In CQRS, for each update to the date, a command has to be sent to the system. Each command is checked against a projection of all past events to verify that the command is valid in the current state. (To make these projections efficient it is a good idea to use Domain Driven Design (DDD) to choose appropriate aggregate boundaries.) If a command is valid, the associated event(s) are added to the Event Store. This guarantees the transactionality of the system.

Queries

On the query side, events are processed in order by each event processor to build whatever representation is currently practical to satisfy the needs of (one of) the user interface(s). Multiple representations of the same information can exist next to each other. Some of these might still be in a developmental stage, while others carry the full load of the production traffic. There is no need to fight philosophical battles of how the data should be represented. If an alternative representation shows promise: just add it. If new events seem relevant: add them. When a query model no longer serves a purpose: remove it. When events are no longer used: stream the old event store to a new store, filtering out events that are no longer relevant.

Don't pick the worst of both worlds

It is of course possible to use a SQL database to store query models (or even the event store). Sometimes the habit of normalizing data the SQL way is hard to break. Then events are used to fill a complicated schema of tables.
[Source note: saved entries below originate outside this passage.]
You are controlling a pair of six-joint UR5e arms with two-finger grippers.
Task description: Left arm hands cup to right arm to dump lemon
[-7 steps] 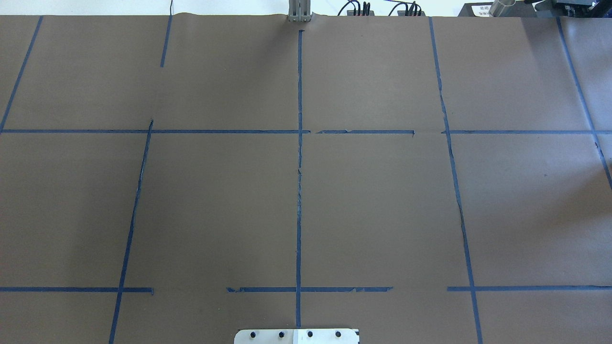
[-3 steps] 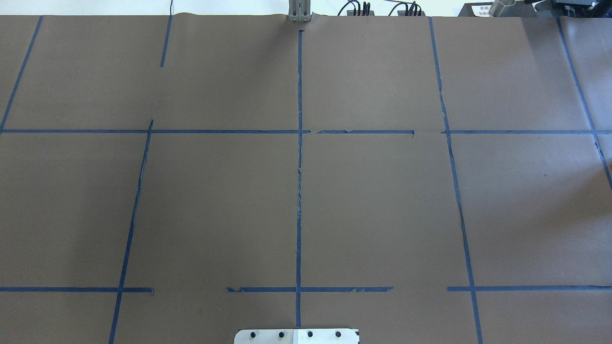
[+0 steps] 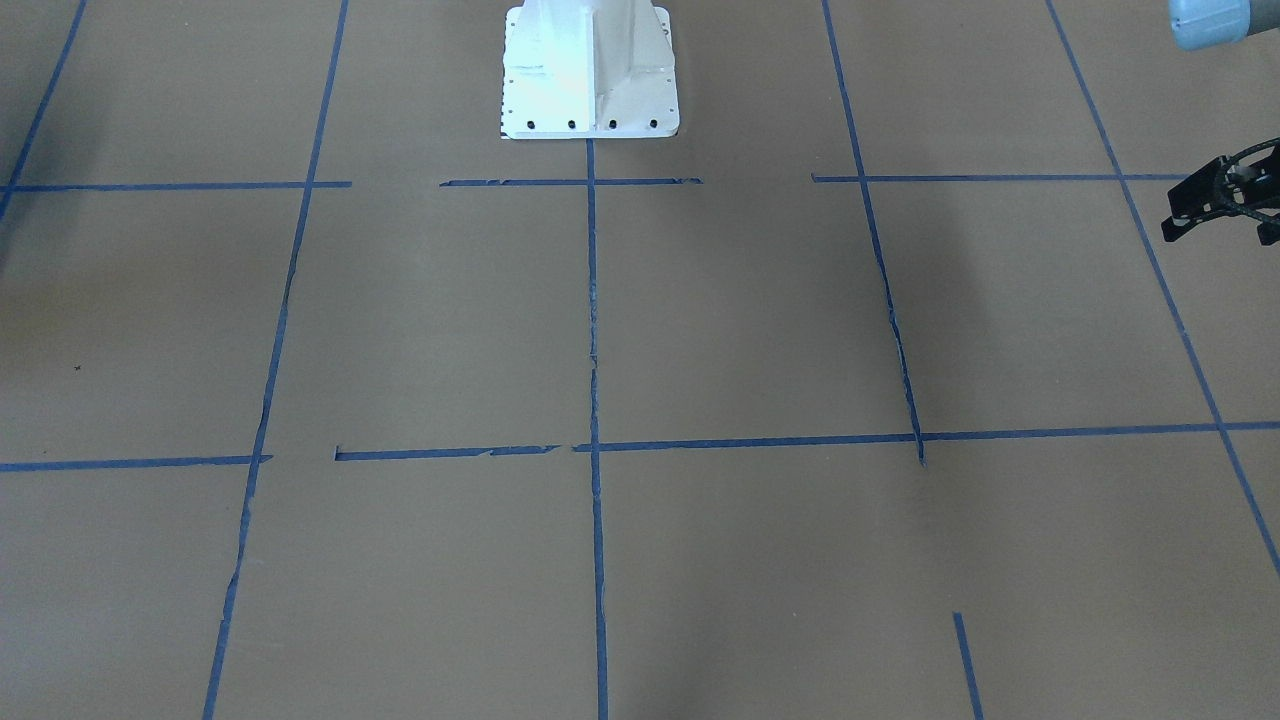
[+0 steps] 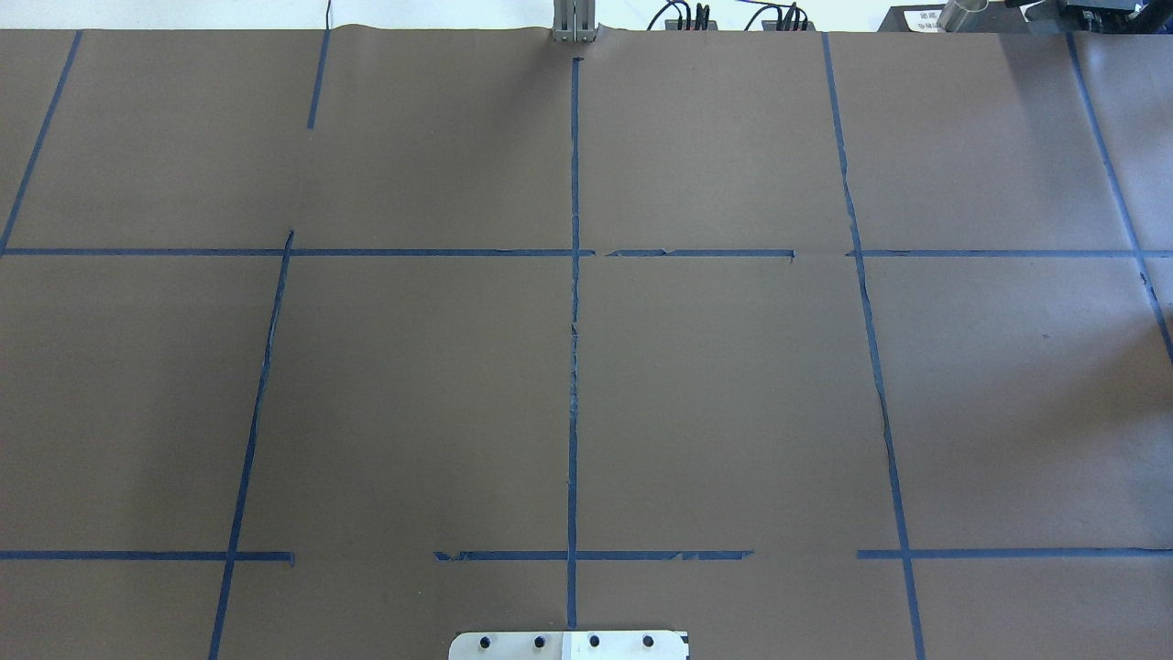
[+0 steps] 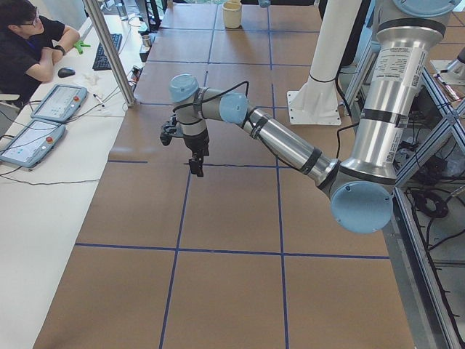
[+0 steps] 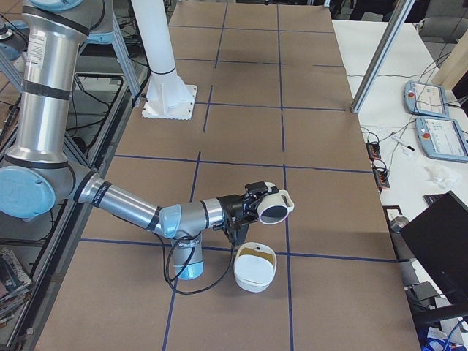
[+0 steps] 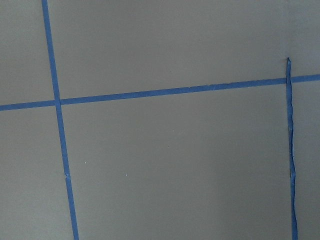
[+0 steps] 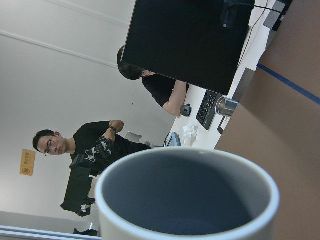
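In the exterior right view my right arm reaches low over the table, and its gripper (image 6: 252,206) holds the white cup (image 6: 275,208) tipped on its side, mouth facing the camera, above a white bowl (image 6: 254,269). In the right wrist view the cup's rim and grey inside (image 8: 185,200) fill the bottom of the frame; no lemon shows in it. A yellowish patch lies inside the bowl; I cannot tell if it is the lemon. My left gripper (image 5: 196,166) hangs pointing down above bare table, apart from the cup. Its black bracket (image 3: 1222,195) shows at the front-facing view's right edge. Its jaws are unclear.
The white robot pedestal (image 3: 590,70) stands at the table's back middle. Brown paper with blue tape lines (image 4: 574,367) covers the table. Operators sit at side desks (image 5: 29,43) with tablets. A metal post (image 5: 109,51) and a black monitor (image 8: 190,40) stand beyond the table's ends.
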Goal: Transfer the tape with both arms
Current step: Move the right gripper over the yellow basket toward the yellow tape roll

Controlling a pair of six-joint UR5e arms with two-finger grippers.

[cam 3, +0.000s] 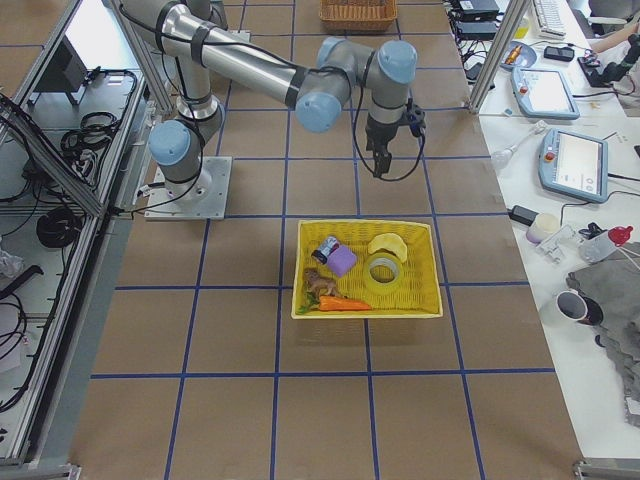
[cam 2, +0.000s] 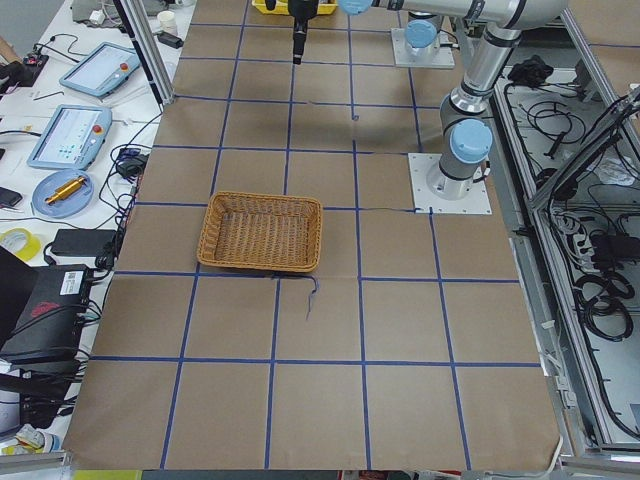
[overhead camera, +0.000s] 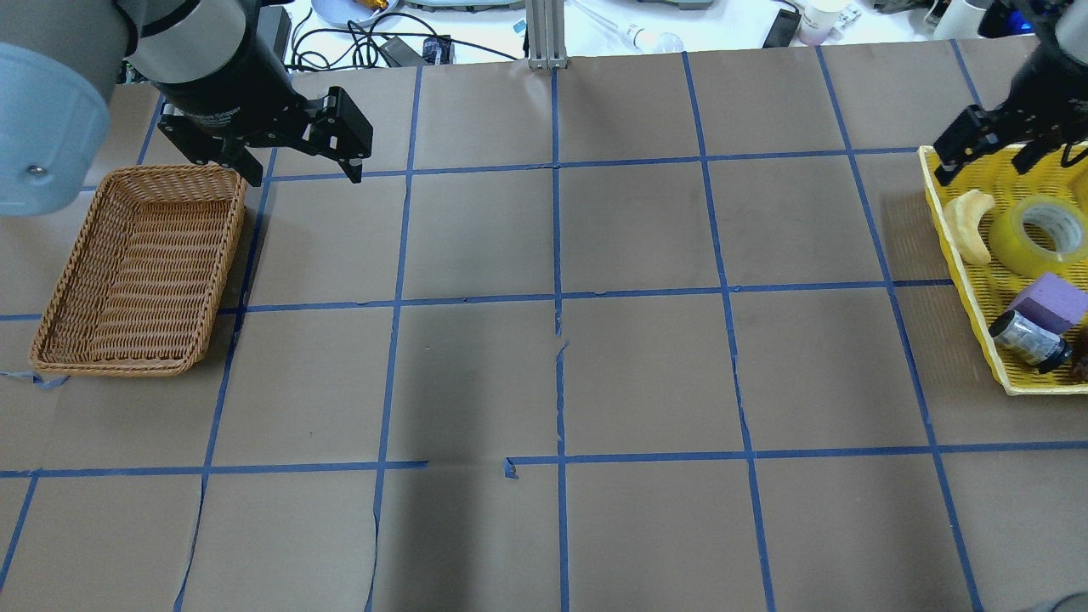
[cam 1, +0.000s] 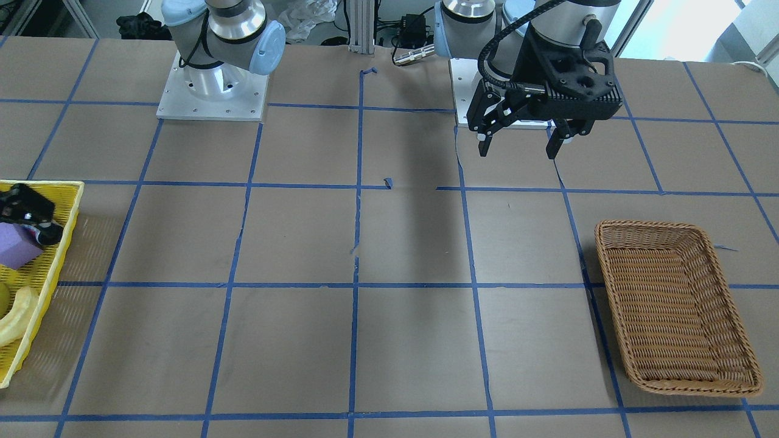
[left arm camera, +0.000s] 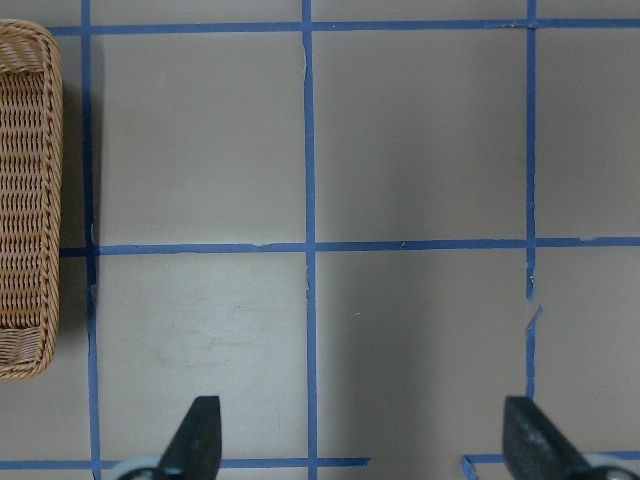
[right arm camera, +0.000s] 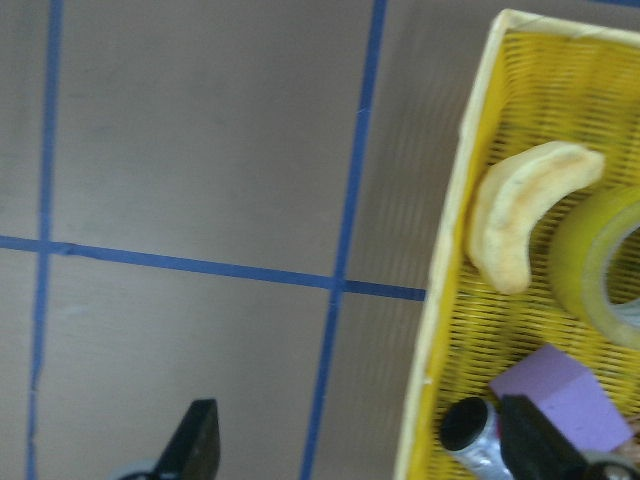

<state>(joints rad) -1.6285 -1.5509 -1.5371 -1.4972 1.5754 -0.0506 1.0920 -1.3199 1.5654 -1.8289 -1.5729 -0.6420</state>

Foreign keys straddle aggregate boundaries, resulting in inconsistencies. Luckily it is quite easy to escape from this situation. Just build new query models that respect aggregate boundaries and that build response documents and/or query indexes that are of a direct benefit to a User Interface rather than conforming to some idealized model of real world entities.

Evolve!

In summary: use Event Sourcing and CQRS to evolve the way data is stored in such a way that it is flexible and performant while remaining elegant and maintainable.